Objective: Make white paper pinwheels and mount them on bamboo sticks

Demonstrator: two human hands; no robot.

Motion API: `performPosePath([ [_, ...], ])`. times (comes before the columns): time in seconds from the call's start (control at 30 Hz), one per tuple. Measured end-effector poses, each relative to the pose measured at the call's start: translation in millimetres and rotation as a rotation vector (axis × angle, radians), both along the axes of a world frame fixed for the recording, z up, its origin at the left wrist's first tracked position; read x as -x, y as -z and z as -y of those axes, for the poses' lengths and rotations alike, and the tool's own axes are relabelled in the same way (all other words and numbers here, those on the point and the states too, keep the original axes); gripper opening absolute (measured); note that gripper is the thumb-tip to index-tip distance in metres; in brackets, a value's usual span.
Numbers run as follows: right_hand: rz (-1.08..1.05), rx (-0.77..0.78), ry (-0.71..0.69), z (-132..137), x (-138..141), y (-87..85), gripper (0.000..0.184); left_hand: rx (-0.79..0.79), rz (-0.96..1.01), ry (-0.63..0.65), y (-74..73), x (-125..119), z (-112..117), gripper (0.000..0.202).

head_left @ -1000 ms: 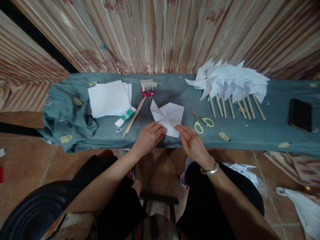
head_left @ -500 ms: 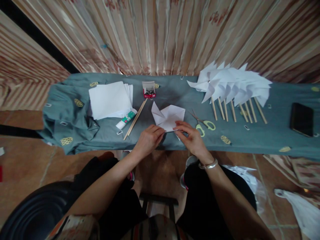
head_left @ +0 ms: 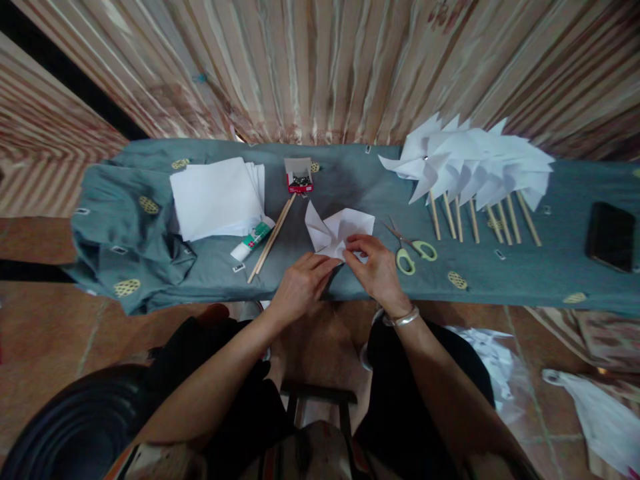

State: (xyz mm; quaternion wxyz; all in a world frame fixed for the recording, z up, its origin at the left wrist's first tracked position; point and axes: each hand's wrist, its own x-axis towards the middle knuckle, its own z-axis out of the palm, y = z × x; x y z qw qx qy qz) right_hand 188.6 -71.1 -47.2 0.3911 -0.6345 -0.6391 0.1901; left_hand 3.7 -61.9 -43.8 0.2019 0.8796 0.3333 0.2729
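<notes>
A white sheet of paper (head_left: 336, 229), partly folded with one corner standing up, lies on the grey-green cloth (head_left: 350, 180) of a low bench in front of me. My left hand (head_left: 303, 285) rests on its near left edge with the fingers curled down. My right hand (head_left: 374, 265) pinches a near corner of the sheet and bends it toward the middle. A silver bangle sits on that wrist.
Left of the sheet lie two wooden sticks (head_left: 273, 235), a glue tube (head_left: 251, 240), a stack of white paper (head_left: 216, 197) and a small box of pins (head_left: 299, 177). Right of it are green-handled scissors (head_left: 413, 250), several finished paper pinwheels (head_left: 470, 167) and a black phone (head_left: 612, 237).
My right hand has taken the near corner of the sheet and folded it up toward the centre. Both hands have moved a little farther onto the bench.
</notes>
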Motion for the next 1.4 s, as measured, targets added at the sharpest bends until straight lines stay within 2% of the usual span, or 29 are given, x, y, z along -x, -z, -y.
performPosePath([
  [0.3,0.12,0.0,0.036,-0.2,8.1,0.1,0.011,0.05,0.039,-0.025,3.7,-0.4,-2.3,0.023],
  [1.4,0.12,-0.008,0.047,0.3,10.3,0.8,0.011,0.043,0.033,-0.074,3.7,-3.6,-3.2,0.023],
])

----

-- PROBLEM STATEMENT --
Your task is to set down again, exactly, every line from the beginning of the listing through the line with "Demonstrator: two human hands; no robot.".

-- RESPONSE AREA --
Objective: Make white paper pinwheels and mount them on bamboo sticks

Demonstrator: two human hands; no robot.

What this exercise asked for has been supplied.